(WHAT YOU WILL DO): Output the data in full. Keep every entry exactly as written.

:: SUPPLIED RECORDS

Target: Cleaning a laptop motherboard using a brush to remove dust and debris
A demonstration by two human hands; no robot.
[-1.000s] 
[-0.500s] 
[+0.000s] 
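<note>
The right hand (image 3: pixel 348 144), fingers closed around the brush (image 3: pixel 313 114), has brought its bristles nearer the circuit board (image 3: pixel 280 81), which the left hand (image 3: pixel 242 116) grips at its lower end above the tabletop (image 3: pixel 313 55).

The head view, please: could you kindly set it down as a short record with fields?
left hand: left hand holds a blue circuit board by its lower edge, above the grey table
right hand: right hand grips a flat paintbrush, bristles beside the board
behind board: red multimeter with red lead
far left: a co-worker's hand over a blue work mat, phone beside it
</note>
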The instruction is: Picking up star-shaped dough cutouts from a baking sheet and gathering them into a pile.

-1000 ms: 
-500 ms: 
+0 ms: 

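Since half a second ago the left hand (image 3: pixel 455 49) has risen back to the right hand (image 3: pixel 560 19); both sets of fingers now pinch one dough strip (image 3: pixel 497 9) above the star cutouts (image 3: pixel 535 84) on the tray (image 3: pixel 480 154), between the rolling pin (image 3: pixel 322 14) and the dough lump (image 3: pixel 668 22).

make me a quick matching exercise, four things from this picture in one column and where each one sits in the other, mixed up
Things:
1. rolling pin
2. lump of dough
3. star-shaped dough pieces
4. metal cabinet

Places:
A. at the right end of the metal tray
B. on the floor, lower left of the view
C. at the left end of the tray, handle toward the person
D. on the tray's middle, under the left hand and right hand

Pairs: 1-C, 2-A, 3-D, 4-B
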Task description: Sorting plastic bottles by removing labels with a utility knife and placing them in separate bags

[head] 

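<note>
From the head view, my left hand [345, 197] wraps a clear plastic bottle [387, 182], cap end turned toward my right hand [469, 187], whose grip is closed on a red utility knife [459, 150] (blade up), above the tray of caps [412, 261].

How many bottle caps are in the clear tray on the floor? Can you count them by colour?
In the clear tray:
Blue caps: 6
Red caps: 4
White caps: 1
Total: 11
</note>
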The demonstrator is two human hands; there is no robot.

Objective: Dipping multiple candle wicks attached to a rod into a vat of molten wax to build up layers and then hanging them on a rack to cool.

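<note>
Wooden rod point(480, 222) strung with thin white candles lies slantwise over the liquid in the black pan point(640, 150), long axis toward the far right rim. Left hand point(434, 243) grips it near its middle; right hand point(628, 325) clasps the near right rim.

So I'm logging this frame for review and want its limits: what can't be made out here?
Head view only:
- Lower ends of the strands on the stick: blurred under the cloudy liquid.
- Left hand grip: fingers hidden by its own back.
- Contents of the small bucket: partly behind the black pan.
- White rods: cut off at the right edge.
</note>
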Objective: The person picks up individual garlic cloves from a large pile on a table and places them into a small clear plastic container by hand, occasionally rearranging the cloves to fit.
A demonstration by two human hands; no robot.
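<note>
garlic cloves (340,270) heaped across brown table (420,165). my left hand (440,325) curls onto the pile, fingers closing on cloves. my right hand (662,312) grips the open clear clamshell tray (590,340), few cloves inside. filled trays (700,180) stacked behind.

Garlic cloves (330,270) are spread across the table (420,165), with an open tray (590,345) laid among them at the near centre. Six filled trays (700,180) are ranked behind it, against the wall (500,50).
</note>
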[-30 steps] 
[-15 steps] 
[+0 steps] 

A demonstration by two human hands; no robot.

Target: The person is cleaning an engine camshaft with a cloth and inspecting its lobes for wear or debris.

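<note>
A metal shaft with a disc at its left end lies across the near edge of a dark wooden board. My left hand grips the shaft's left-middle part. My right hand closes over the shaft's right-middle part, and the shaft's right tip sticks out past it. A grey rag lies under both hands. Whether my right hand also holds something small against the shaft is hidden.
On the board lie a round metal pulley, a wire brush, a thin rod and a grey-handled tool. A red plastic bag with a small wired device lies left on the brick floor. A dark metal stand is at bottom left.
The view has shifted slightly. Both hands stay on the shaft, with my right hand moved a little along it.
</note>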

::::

(RESULT OF THIS TASK):
Target: Cleaning a laptop motherboard using a brush to remove dust and debris
A demonstration by two human hands; no robot.
[-1.000s] 
[-0.500s] 
[+0.000s] 
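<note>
The right hand (image 3: pixel 348 144), fingers closed around the brush (image 3: pixel 313 114), has brought its bristles nearer the circuit board (image 3: pixel 280 81), which the left hand (image 3: pixel 242 116) grips at its lower end above the tabletop (image 3: pixel 313 55).

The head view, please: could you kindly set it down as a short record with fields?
left hand: left hand holds a blue circuit board by its lower edge, above the grey table
right hand: right hand grips a flat paintbrush, bristles beside the board
behind board: red multimeter with red lead
far left: a co-worker's hand over a blue work mat, phone beside it
</note>
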The instruction is: Picking up star-shaped dough cutouts from a baking sheet and gathering them into a pile.

-1000 ms: 
-500 ms: 
+0 ms: 

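Since half a second ago the left hand (image 3: pixel 455 49) has risen back to the right hand (image 3: pixel 560 19); both sets of fingers now pinch one dough strip (image 3: pixel 497 9) above the star cutouts (image 3: pixel 535 84) on the tray (image 3: pixel 480 154), between the rolling pin (image 3: pixel 322 14) and the dough lump (image 3: pixel 668 22).

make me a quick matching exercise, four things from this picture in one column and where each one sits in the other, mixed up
Things:
1. rolling pin
2. lump of dough
3. star-shaped dough pieces
4. metal cabinet

Places:
A. at the right end of the metal tray
B. on the floor, lower left of the view
C. at the left end of the tray, handle toward the person
D. on the tray's middle, under the left hand and right hand

Pairs: 1-C, 2-A, 3-D, 4-B
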Task description: Sorting plastic bottles by removing labels with a utility knife and placing them in separate bags

[head] 

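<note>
From the head view, my left hand [345, 197] wraps a clear plastic bottle [387, 182], cap end turned toward my right hand [469, 187], whose grip is closed on a red utility knife [459, 150] (blade up), above the tray of caps [412, 261].

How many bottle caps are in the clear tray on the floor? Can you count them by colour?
In the clear tray:
Blue caps: 6
Red caps: 4
White caps: 1
Total: 11
</note>
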The demonstrator is two human hands; there is no robot.

Objective: Dipping multiple candle wicks attached to a rod into a vat of molten wax to build up layers and then hanging them on a rack to cool.

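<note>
Wooden rod point(480, 222) strung with thin white candles lies slantwise over the liquid in the black pan point(640, 150), long axis toward the far right rim. Left hand point(434, 243) grips it near its middle; right hand point(628, 325) clasps the near right rim.

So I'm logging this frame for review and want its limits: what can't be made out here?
Head view only:
- Lower ends of the strands on the stick: blurred under the cloudy liquid.
- Left hand grip: fingers hidden by its own back.
- Contents of the small bucket: partly behind the black pan.
- White rods: cut off at the right edge.
</note>
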Objective: The person picks up individual garlic cloves from a large pile on a table and places them into a small clear plastic container by hand, occasionally rearranging the cloves to fit.
A demonstration by two human hands; no robot.
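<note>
garlic cloves (340,270) heaped across brown table (420,165). my left hand (440,325) curls onto the pile, fingers closing on cloves. my right hand (662,312) grips the open clear clamshell tray (590,340), few cloves inside. filled trays (700,180) stacked behind.

Garlic cloves (330,270) are spread across the table (420,165), with an open tray (590,345) laid among them at the near centre. Six filled trays (700,180) are ranked behind it, against the wall (500,50).
</note>
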[-30 steps] 
[-15 steps] 
[+0 steps] 

A demonstration by two human hands; no robot.

Target: The person is cleaning an engine camshaft with a cloth and inspecting its lobes for wear or debris.

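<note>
A metal shaft with a disc at its left end lies across the near edge of a dark wooden board. My left hand grips the shaft's left-middle part. My right hand closes over the shaft's right-middle part, and the shaft's right tip sticks out past it. A grey rag lies under both hands. Whether my right hand also holds something small against the shaft is hidden.
On the board lie a round metal pulley, a wire brush, a thin rod and a grey-handled tool. A red plastic bag with a small wired device lies left on the brick floor. A dark metal stand is at bottom left.
The view has shifted slightly. Both hands stay on the shaft, with my right hand moved a little along it.
</note>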

Nothing else is required to complete the output.